Wednesday, January 16, 2008

The curse of the curve

Curve fitting. It's supposed to be a trading system developper worst enemy: when you develop your system and you change its settings in such a way that the system performs the best in the past, you're lying to yourself and you know it.

The market changes all the time: with every tick you have an arrival of new info, and this changes the dynamics of the system (hence dynamic nonlinear system). Projecting the curve-fitted system (curve-fitted to the past) into the future may cause a problem because the market's changing. But what if you keep on doing this all the time? And what about optimization period?

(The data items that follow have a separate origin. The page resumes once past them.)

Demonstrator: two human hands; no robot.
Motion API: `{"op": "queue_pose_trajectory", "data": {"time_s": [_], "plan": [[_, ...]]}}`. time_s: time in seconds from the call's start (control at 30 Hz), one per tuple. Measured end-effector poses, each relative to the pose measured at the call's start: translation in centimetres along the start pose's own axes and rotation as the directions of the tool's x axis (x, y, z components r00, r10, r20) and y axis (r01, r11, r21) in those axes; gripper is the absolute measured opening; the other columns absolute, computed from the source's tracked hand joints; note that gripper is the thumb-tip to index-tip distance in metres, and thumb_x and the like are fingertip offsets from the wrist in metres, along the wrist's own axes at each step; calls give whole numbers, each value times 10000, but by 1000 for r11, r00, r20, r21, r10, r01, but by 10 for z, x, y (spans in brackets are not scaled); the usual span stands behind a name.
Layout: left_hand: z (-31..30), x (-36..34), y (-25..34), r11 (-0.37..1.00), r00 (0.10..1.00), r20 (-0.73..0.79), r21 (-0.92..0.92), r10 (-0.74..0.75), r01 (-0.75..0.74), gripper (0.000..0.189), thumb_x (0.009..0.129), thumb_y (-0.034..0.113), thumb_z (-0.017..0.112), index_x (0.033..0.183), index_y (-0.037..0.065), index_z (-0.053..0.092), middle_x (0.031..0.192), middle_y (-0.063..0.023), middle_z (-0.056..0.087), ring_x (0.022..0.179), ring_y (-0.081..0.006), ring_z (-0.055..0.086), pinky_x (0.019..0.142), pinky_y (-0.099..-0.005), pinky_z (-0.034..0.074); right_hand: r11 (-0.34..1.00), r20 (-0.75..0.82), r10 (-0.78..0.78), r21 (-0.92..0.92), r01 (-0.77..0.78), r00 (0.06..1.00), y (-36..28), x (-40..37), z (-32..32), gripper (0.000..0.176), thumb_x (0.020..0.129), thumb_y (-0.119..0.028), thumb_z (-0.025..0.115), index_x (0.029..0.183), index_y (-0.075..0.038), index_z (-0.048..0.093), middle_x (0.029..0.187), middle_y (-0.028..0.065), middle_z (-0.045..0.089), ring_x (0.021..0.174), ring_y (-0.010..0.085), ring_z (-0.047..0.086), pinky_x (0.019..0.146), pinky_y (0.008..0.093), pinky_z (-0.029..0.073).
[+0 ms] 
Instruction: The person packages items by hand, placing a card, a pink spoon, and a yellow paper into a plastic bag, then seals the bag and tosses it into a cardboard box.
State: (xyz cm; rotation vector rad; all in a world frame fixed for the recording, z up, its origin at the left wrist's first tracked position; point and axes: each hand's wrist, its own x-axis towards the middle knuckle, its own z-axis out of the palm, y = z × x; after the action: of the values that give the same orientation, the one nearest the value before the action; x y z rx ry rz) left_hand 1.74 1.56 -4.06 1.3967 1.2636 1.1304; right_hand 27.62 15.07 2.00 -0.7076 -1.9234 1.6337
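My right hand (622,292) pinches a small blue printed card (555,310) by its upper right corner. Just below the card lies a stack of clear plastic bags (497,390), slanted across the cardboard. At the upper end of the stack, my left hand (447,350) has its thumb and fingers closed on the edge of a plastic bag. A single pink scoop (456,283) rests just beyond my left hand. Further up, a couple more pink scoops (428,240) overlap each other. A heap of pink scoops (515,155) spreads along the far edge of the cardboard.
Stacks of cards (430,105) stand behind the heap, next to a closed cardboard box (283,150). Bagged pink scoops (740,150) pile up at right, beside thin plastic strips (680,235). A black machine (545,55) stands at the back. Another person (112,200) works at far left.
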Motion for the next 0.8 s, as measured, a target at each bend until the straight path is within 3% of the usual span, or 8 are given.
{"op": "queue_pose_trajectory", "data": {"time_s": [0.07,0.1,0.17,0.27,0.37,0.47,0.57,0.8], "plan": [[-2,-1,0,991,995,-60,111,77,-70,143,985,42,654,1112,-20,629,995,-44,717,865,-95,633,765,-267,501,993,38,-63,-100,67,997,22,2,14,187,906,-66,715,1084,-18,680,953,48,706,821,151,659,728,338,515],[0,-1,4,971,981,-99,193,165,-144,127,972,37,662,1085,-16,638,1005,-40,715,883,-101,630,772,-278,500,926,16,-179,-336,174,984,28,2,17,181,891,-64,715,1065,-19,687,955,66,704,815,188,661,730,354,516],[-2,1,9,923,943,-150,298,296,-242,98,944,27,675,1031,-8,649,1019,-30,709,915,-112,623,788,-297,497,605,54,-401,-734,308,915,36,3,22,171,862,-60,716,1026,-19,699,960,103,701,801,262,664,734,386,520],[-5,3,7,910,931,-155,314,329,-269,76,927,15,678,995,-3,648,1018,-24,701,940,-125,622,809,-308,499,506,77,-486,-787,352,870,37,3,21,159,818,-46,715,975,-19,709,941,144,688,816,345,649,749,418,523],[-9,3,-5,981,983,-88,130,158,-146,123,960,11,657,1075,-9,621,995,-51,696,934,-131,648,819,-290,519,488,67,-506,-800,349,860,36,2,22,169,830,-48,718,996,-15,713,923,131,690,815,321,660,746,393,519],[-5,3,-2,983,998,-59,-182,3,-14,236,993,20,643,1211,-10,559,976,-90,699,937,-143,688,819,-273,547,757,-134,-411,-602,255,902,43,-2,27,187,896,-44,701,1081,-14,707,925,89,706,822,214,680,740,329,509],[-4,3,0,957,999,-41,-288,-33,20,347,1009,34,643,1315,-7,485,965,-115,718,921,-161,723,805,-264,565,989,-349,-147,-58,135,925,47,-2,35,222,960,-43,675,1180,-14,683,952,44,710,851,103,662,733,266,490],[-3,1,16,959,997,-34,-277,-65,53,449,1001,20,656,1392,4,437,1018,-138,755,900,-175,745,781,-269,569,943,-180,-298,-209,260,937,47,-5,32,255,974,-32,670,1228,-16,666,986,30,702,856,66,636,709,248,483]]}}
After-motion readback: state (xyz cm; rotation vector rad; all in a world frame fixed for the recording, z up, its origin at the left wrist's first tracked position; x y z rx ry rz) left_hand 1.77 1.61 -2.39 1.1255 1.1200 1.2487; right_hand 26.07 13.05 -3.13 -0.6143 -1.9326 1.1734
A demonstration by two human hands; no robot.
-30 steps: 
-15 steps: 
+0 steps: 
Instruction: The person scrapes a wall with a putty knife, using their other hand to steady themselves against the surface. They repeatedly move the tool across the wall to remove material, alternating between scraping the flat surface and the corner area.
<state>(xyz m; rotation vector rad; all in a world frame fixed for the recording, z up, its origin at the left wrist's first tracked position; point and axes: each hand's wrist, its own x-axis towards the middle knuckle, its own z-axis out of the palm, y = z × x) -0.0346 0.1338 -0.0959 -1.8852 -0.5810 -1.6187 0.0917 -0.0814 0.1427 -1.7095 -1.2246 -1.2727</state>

I think the answers to these questions are remarkably simple: there's nothing wrong with curve fitting, unless you do it continuously: you can't predict the market - I can't - but you can follow it very closely. By coding a continuous optimization algorithm into your program you might even do better than historical optimized performance.

The optimization period is also easily obtainable: look at your equity curve of your trading system and where it starts bending (put a moving average of N periods on the chart), that's where the market's fading memory starts impacting the performance: much like the knack-criterium in principal component analysis: where you see a clear change in direction (like a broken branch of a tree) you place the stop. You should repeat this a couple of times to see the average period after which the system diverges from its (optimal) profitability.

The best link on continuous optimization is this article. It contains an example of an optimization project of one of the standard expert advisors that come with the MetaTrader terminal: the macd expert.

You want a rule of thumb? Just compare your in-sample forecasting error with your out-of-sample forecasting error: it shouldn't be much greater, when there is a significant difference, you have over-curve-fitted.